> _Entries supplied_:
%%
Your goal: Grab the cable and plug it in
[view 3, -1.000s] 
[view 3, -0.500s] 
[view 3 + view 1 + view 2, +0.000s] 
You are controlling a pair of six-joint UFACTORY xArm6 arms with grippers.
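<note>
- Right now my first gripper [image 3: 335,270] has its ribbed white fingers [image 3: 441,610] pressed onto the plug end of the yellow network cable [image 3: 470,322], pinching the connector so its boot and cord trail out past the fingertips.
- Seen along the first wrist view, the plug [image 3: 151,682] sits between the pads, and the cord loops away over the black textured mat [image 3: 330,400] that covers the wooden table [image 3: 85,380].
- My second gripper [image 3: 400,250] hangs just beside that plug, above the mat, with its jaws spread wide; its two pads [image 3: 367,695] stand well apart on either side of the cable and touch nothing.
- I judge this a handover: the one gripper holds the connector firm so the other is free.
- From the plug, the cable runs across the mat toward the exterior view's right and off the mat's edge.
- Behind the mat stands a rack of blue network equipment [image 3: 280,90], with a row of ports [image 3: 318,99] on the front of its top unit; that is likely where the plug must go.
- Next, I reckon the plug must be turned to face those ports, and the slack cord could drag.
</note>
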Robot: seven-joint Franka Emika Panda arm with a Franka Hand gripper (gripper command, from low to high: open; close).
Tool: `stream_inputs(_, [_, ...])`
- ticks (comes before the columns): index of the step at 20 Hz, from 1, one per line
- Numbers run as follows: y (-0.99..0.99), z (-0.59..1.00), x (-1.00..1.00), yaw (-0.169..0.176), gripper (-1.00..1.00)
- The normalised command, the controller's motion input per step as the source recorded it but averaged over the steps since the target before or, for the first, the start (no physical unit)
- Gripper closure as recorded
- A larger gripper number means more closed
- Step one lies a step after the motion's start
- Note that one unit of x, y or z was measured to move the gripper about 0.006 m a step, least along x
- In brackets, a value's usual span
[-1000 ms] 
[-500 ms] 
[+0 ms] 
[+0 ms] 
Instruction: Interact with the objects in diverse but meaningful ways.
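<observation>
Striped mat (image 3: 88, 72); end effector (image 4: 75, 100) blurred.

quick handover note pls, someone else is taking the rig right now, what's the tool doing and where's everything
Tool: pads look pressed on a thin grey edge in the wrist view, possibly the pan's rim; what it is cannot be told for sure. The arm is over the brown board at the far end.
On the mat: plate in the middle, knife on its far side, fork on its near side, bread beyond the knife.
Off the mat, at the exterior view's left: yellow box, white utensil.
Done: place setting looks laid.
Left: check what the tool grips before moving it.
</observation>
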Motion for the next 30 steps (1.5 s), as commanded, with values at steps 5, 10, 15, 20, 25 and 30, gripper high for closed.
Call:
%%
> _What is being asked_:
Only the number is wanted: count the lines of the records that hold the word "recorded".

> _Worked solution_:
2